In this city I’d had a boyfriend who’d taken pictures of me asleep and naked then circulated them amongst his friends. Not for titillation but for a kind of comedy. See, he would say, the single thick hair like a black wire growing just left of her nipple, see the red pimpled cheeks of the arse, the heavy matronly breasts drooping across the bed, the meaty wobble of the thigh, hahaha.
Another had slyly taken off a condom during sex but had admitted to it the next day – as a favour to me – so I could get the morning after pill, if I wanted. And I was grateful too. Thank you I said to him, it means so much to me and then I handed my last £20 over to the pharmacist. There was another time too when I’d gone to the doctor to get an abortion and he’d said that I wasn’t even pregnant and, in fact, there was a good chance I was still a virgin. I was surprised. What had I been doing all these years? How could I get it so wrong?
///
It was a scheme, an idea – no doubt – of that same toothy Prime Minister. Such schemes were common in dark and poor parochial towns, less for the opportunities they offered and more for the neat way they reduced the official statistics. So, we were not technically unemployed then but rather enrolled in state-funded confidence training. Six of us gathered in a small room at the back of an almost entirely vacated civic centre, the supposed administrative hub of the local council, where every spare corner seemed to be filled with the obsolete technology they couldn’t afford to recycle. Beige PCs and pale grey telephones teetered precariously every time we swung open the door.

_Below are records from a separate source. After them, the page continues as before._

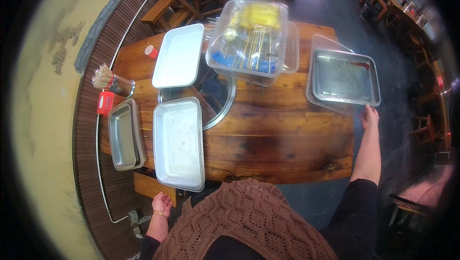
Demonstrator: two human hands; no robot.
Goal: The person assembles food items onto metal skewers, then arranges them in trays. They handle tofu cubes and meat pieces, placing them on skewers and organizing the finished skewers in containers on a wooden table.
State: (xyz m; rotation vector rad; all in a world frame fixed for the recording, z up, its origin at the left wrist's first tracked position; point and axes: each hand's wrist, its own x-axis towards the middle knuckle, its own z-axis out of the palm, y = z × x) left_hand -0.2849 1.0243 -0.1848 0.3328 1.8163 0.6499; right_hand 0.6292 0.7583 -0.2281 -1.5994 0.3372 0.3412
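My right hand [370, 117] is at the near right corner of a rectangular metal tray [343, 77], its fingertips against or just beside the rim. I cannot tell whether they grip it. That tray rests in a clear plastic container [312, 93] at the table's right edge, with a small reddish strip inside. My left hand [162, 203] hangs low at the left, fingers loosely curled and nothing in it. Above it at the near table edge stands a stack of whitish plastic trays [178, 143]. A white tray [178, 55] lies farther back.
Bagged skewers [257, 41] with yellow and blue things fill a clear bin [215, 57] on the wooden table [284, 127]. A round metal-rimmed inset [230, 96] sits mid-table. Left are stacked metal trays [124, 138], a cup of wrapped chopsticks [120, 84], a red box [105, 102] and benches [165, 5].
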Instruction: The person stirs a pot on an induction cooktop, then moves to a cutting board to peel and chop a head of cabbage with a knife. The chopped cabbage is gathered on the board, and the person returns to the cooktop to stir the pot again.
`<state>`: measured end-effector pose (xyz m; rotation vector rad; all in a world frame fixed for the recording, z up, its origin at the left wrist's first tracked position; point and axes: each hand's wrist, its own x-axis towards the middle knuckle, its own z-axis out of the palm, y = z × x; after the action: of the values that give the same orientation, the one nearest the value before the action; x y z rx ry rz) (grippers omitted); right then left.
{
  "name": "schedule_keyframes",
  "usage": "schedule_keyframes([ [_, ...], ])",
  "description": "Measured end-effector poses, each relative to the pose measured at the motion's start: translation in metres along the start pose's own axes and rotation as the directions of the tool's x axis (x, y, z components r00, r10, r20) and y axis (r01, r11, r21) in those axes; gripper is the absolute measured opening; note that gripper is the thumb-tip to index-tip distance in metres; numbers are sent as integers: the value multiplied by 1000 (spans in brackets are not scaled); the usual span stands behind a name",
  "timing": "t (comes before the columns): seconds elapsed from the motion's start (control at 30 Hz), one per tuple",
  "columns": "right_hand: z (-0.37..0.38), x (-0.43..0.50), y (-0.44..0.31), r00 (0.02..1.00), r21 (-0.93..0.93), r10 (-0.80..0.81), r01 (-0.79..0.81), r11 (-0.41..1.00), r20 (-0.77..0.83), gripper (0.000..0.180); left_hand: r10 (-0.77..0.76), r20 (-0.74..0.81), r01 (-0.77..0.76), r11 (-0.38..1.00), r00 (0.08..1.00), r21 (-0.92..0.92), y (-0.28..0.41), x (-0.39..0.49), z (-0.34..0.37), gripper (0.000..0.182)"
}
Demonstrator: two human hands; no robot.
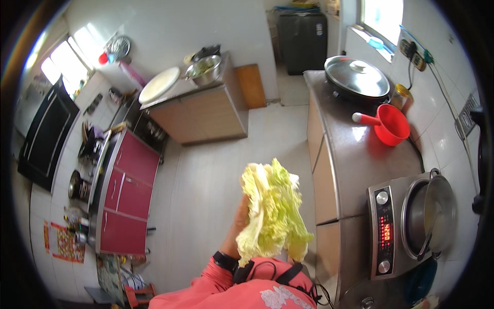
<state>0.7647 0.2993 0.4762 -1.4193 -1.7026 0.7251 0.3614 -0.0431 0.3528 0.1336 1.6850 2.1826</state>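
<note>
A bunch of pale green napa cabbage leaves [272, 210] is held up in front of my body. My left hand [242, 216] grips it from the left side, its fingers mostly hidden behind the leaves; a black band circles that wrist below a pink sleeve. My right hand is not in view; it may be behind the cabbage or my body. To the right, a steel pot [417, 216] sits on an induction cooker [382, 251] with a lit red display. A steel pan or lid with handles leans at the pot's right, with a ladle [424, 243] across it.
The right counter [347, 181] also holds a red plastic dipper [391, 125], a glass-lidded electric pan [359, 79] and a yellow-lidded jar [401, 96]. A far counter bears a round board [160, 85] and a steel bowl of greens [204, 71]. Red cabinets [127, 197] stand left.
</note>
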Motion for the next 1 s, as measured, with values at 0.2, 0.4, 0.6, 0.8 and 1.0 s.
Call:
schedule_keyframes([
  [0.2,73,-52,-86,884,230,42,-167,959,466,33,21,-49,-39,910,999,-412,33,-26,-54,78],
  [0.4,161,-113,-171,580,233,-33,-273,933,814,32,-96,-154,-26,766,983,-642,49,-38,-144,75],
  [0.6,282,-212,-242,420,68,10,-170,983,907,27,-219,-317,-127,604,923,-787,42,-67,-302,72],
  [0.8,424,-372,-355,245,337,-270,-294,895,931,42,-250,-402,-224,527,881,-819,68,-70,-459,69],
  [1.0,548,-472,-415,162,198,-149,-348,916,975,42,-286,-546,-355,513,788,-781,91,-89,-581,67],
])
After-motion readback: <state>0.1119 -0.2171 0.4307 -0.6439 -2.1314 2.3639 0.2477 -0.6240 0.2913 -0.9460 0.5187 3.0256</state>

Drastic cutbacks had led to major redundancies at the council and we hardly saw anyone as we shuffled, heads down, through the long corridors toward our dedicated confidence training room. To make it worse – at least for David – he was one of the bloated local government employees put out to pasture during the last round of cuts. The few people left working there were at pains to avoid him, their former colleague, ducking into empty cupboards and recently vacated toilets whenever he raised his hand in a greeting.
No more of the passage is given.